What follows is an excerpt from the new book On Anarchism: Dispatches From The People’s Republic of Vermont. Dispatches contains works written by David Van Deusen, and in some cases with the Green Mountain Anarchist Collective. Jeff Jones of the Weather Underground wrote the forward. This excerpt is from the essay Montpelier Downtown Workers Union: Building Working Class Democracy One City At A Time. The essay, first published in The Northeastern Anarchist magazine, has never previously been made available on the web. Following the excerpt is the full table of contents for Dispatches.
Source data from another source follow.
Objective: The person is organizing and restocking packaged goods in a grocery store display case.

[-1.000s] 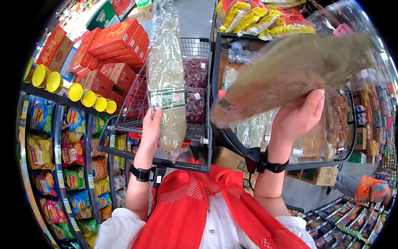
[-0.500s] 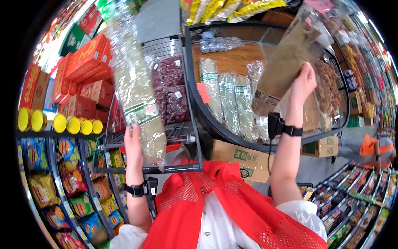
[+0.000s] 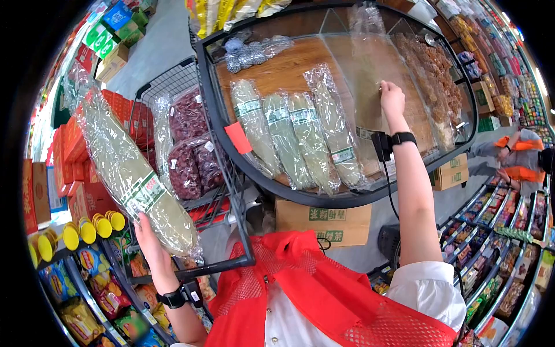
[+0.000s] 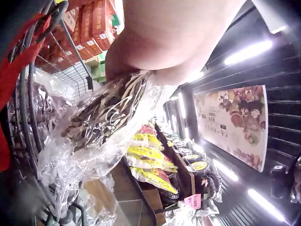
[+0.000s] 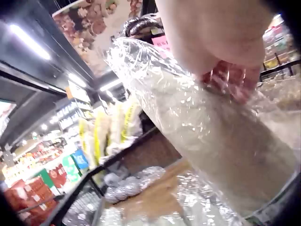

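L. hand [image 3: 153, 246] & R. hand [image 3: 393, 99], each w/ one long clear-wrapped pack. L. pack [image 3: 132, 170] slants across left of head view, upper left to lower left-of-ctr., lower end in front of cart [image 3: 231, 265]; one digit shows at its edge by the green band [image 3: 143, 194], other fingers hidden beneath, so grasp appears to be from below, nearer the lower end. R. pack [image 5: 202, 127] is held over bin [image 3: 324, 202], upper right-of-ctr. of head view; fingers curled, grasping its edge (cf. right wrist view). Four similar packs [image 3: 314, 141] lie side by side in bin, ctr. of frame.

Handling (judged): prob. light for length; contents look dry & stringy in left wrist view, hence fairly stiff but apt to snap if bent. Surface glossy, crinkled, prob. slippery; loose ends are poor handles & may tear. Best hold: mid-length, palm under, light even pressure. Off-ctr. one-hand hold, as w/ L. pack, may let far end tip.
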### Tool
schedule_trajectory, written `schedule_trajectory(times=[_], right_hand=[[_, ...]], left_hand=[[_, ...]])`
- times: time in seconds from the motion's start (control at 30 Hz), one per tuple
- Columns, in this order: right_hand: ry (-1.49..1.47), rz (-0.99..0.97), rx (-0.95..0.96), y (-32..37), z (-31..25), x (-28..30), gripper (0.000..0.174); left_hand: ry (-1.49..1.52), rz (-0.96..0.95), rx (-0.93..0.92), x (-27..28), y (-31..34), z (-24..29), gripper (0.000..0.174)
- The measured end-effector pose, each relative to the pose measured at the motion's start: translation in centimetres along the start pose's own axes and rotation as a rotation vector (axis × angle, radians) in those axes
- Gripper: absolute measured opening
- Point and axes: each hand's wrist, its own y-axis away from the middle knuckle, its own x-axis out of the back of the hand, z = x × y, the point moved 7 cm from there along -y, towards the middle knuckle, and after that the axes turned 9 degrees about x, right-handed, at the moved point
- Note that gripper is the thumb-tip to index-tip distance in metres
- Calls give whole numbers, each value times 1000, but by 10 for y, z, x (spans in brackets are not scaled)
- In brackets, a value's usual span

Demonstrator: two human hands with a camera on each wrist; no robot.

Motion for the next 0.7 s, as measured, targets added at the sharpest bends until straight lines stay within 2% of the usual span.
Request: schedule_trajectory(times=[0.03, 0.1, 0.17, 0.23, 0.37, 0.43, 0.47, 0.57, 0.7], right_hand=[[2, -4, -12, -1, 9, -12, 23], [331, 123, 145, -3, 4, -33, 33], [296, -190, 318, 6, -1, -76, 47], [270, -336, 332, 23, 21, -126, 46], [321, -493, 182, 50, 74, -173, 50], [326, -666, -11, 64, 104, -187, 57], [306, -640, -12, 70, 111, -188, 65], [298, -603, -19, 75, 117, -190, 69], [318, -724, 1, 69, 124, -198, 58]], left_hand=[[-5, -6, 11, -12, -2, 2, 37], [-15, -8, 41, -30, -12, 1, 38], [-42, -2, 42, -47, -24, 0, 38], [-54, -28, 58, -64, -35, -4, 37], [-134, -31, 79, -94, -56, -14, 36], [-149, 12, 97, -103, -64, -20, 36], [-154, 6, 118, -110, -68, -23, 35], [-162, -4, 156, -131, -78, -35, 34], [-188, -15, 160, -155, -90, -44, 34]])
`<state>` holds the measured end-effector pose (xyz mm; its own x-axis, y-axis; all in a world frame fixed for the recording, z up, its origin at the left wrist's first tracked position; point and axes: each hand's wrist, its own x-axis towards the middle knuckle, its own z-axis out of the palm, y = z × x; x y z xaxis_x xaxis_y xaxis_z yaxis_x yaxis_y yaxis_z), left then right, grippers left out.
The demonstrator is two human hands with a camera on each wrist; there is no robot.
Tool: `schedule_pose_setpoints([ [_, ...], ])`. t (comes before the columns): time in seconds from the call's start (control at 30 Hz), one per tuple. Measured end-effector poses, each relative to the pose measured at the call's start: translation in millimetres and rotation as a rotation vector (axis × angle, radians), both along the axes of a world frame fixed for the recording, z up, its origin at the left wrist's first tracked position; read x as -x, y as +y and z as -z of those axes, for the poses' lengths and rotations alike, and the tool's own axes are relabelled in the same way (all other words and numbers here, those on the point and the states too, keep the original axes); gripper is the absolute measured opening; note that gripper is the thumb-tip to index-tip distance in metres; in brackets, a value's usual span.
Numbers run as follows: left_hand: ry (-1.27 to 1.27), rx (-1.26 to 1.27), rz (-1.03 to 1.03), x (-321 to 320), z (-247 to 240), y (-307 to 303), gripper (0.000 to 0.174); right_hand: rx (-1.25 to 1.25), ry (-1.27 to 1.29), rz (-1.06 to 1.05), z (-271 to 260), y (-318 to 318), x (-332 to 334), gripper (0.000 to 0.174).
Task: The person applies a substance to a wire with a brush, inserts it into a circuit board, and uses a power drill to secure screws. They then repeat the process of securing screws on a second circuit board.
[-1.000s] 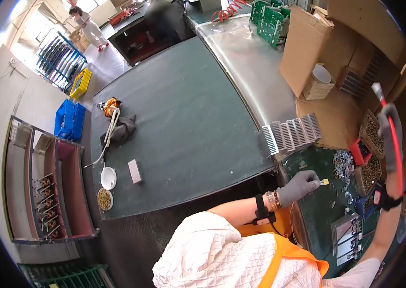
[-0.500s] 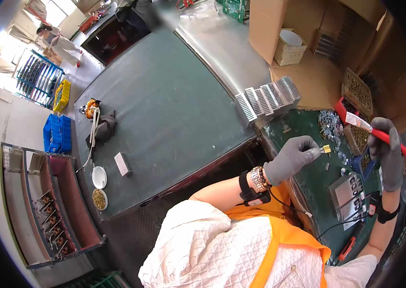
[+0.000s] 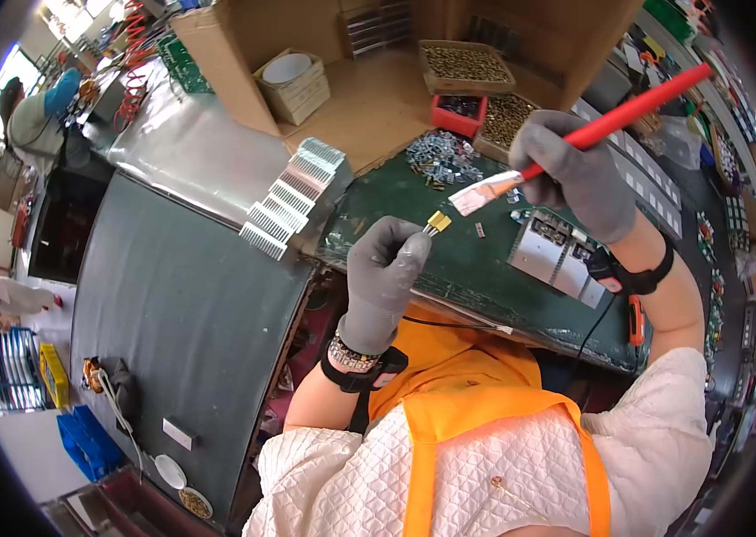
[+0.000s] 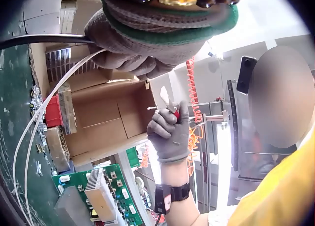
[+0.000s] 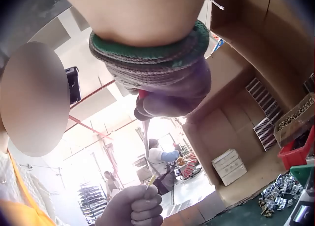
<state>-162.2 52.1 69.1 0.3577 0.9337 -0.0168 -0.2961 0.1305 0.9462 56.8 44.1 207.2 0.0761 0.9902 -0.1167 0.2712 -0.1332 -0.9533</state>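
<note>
In the head view the gloved left hand (image 3: 384, 279) pinches a small yellow part (image 3: 438, 222) with metal legs between thumb and finger. The gloved right hand (image 3: 579, 179) grips a red-handled brush (image 3: 637, 109), whose pale bristles (image 3: 476, 195) point down-left beside the yellow part, with a small gap. In the left wrist view the right hand (image 4: 170, 137) is curled round the brush, and the left hand (image 4: 142, 48) fills the top. The right wrist view shows the left hand (image 5: 133, 206) with the yellow piece (image 5: 152, 179) at its fingertips.
Slotted metal heatsinks (image 3: 293, 197) stand left of the hands. Behind are a cardboard box (image 3: 226, 63), a red bin (image 3: 458, 116), trays of small brass parts (image 3: 466, 64) and loose metal clips (image 3: 442, 157). A silver plate assembly (image 3: 552, 255) lies near the right forearm.
The head view has swung right. The right hand has brought the brush across toward the left hand, its bristles now beside the yellow part, which the left hand still pinches.
</note>
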Motion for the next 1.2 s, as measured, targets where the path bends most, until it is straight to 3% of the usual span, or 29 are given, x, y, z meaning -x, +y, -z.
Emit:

On Anarchism: Dispatches From The People’s Republic of Vermont,
By David Van Deusen
Chapter V: Workers

MONTPELIER DOWNTOWN WORKERS UNION
Building Working Class Democracy One City At A Time

Montpelier VT, February 2005- Under the shadows of the Green Mountains workers in Vermont’s capital city (population 7900) have been building direct democracy and power on the job for more than a year and a half. The City of Montpelier, whose downtown shops are largely composed of independently owned businesses, is the site of a new innovative labor union known as the Montpelier Downtown Workers’ Union, UE Amalgamated Local 221 (MDWU). Unlike a traditional union, the Downtown Workers’ are organized geographically, effectively incorporating people employed in the service, retail, and nonprofit sectors in different shops all throughout the city. The union legally represents workers in a number of contracted shops as well as workers in minority shops. In addition, the union claims a number of majorities where they have not yet won legal recognition and a contract.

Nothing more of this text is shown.